July 01, 2002
when did food get so complicated?

Remember when you could just sit down to a meal and eat it and not have to worry about it? I know there was a time like that, I just can't recall it anymore. The term "comfort food" seems to be slipping fast from our vocabularies, morphing into "foods to be feared" - and this can't be a good thing.

In the past 5 days I've seen three articles that up the ante on eating. Maybe we should be trying to figure out a way to just not eat...take a pill for our meals...except that more and more research says we need to eat foods in their natural state to get the benefit of vitamins. Or maybe not. Read on.

Today in the New York Times there's a brief article on ground beef being recalled due to possible e. coli contamination. I have a mixed reaction to this report. On the one hand, I am tempted to go check the ground beef in my freezer to see if it has the number on it mentioned in the report. On the other hand, I think we've all gotten used to the feeling that eating ground beef in any form is a new way of playing Russian Roulette. We either have to cook the heck out of ground beef until it has no taste, or we get to think about e. coli, and mad cow disease, while munching on our burgers.

On June 27th there was a report on MSNBC.com and other places, about the concern over something called "acrylamides" (found in fried foods and starchy foods) which may cause cancer. This category covers everything from french fries (a staple in the American diet) to cereals to breads baked at high temperatures. There was actually a UN-sponsored meeting on this, which basically boiled down to the experts saying they didn't know how serious it was, but that it was in fact serious, and we should most likely be concerned, but they weren't sure exactly what foods we should be concerned about...and I'm left thinking "What?? So what do I do with this information?" I get fairly fed up with these kinds of reports. If they don't have any real info, then why report on it at all? I mean really, it can't help our digestion any to think that the potato chips we're eating in front of the TV may be causing cancer with every bite. That kind of stress can't be good for us. Why do they put out partial info like this? A warning isn't a real warning with so little information.

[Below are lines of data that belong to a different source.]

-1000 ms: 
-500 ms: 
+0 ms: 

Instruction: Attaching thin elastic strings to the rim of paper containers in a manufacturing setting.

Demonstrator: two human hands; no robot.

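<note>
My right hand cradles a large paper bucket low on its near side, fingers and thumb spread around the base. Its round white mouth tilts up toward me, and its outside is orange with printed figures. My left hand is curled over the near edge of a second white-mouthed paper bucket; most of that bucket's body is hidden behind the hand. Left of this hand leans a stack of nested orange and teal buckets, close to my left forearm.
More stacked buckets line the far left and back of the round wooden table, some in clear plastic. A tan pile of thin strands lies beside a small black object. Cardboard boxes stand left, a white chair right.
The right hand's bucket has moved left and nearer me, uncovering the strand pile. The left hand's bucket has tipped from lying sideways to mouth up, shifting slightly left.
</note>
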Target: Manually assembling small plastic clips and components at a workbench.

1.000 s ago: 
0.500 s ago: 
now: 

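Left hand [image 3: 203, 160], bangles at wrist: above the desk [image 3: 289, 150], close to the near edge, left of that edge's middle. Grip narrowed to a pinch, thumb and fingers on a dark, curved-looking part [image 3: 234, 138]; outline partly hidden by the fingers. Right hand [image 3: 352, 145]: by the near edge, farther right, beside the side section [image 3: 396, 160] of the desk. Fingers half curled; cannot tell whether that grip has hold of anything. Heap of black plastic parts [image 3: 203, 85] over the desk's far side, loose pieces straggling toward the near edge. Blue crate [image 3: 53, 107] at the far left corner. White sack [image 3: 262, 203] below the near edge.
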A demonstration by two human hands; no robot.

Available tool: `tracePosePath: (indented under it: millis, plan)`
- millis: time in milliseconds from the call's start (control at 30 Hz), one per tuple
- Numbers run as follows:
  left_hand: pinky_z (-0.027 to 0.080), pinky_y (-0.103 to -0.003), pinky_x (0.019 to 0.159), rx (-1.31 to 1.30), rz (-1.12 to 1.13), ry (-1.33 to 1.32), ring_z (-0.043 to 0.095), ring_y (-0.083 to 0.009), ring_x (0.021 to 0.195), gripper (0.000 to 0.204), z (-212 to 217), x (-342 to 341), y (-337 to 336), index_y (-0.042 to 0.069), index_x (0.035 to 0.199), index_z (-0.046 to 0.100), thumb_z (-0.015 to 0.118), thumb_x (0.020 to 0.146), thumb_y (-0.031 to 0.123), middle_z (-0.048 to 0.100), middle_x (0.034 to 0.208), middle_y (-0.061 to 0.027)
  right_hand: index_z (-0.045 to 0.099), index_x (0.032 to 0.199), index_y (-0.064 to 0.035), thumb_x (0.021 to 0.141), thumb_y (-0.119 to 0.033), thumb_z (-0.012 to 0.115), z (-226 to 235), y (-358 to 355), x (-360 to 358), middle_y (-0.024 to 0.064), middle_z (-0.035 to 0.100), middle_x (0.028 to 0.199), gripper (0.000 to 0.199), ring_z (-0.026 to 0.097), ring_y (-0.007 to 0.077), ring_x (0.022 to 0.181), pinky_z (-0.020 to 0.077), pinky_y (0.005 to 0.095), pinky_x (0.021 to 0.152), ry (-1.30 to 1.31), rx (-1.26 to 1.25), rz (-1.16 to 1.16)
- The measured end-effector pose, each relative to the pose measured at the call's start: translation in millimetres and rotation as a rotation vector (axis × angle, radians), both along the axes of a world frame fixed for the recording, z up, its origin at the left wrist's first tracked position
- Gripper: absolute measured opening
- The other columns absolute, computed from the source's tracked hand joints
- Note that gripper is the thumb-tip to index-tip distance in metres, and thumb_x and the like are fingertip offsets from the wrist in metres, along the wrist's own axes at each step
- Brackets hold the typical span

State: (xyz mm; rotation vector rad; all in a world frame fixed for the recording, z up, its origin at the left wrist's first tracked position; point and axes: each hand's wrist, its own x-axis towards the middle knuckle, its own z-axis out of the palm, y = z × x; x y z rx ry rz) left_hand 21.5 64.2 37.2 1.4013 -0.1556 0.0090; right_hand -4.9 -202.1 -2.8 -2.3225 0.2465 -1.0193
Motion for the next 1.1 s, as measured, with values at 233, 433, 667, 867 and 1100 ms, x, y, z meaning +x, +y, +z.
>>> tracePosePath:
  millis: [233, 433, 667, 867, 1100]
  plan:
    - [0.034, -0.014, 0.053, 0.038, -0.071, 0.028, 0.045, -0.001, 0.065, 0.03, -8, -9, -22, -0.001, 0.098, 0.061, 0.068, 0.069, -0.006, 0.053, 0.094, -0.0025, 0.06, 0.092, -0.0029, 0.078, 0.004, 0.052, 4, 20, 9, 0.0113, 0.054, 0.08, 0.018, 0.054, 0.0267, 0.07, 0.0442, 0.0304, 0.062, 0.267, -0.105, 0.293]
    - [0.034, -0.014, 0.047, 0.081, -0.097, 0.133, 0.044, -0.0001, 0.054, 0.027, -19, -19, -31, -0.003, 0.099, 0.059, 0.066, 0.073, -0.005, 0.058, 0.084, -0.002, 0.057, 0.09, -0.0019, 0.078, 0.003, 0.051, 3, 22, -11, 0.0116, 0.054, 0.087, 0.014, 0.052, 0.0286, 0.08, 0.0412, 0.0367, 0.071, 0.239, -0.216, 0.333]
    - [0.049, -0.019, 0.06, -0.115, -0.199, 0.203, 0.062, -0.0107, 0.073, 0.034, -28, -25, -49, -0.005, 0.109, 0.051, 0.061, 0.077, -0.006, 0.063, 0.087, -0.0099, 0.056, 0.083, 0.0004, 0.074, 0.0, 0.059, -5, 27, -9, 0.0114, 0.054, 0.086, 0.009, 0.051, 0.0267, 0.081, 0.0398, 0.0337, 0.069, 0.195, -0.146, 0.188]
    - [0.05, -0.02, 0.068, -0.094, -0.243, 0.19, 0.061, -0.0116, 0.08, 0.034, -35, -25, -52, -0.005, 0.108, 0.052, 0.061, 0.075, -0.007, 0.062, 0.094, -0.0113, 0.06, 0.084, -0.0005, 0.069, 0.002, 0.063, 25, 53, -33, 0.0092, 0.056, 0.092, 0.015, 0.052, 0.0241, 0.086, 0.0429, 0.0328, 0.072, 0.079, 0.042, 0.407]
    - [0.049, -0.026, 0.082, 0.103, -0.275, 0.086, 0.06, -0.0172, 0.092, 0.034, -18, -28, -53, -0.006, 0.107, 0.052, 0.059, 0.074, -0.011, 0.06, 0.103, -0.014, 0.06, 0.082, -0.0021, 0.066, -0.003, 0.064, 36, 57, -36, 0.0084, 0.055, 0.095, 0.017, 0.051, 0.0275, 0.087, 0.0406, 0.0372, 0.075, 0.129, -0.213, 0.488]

And then there was the MSNBC.com June 28th article on orange juice. For years there have been articles telling us how we need to eat foods in their natural state. So of course, when juice companies began packaging fresh orange juice in cartons, a lot of us starting buying it that way...because it had to be healthier, right? Wrong. Now they tell us that the frozen orange juice is waayyy healthier in terms of the amount of vitamin C you get from frozen juice. So I get to look back over my orange juice consumption for the past several years and think how dumb was I to fall for the "buy fresh not frozen" concept. All that orange juice I drank thinking I was getting the best vitamin-bang for the buck, and lo, I now discover I got much less than I thought.

All this to say that I am valiantly trying to refuse to see food as an object of fear. If we read and obeyed every food dictum that comes out these days, I'm not sure we could eat anything much at all. So I'll do my best to incorporate whatever seems prudent, but if a few extra french fries shorten my life span by a few days, I'll live with that danger in "comfort food" bliss.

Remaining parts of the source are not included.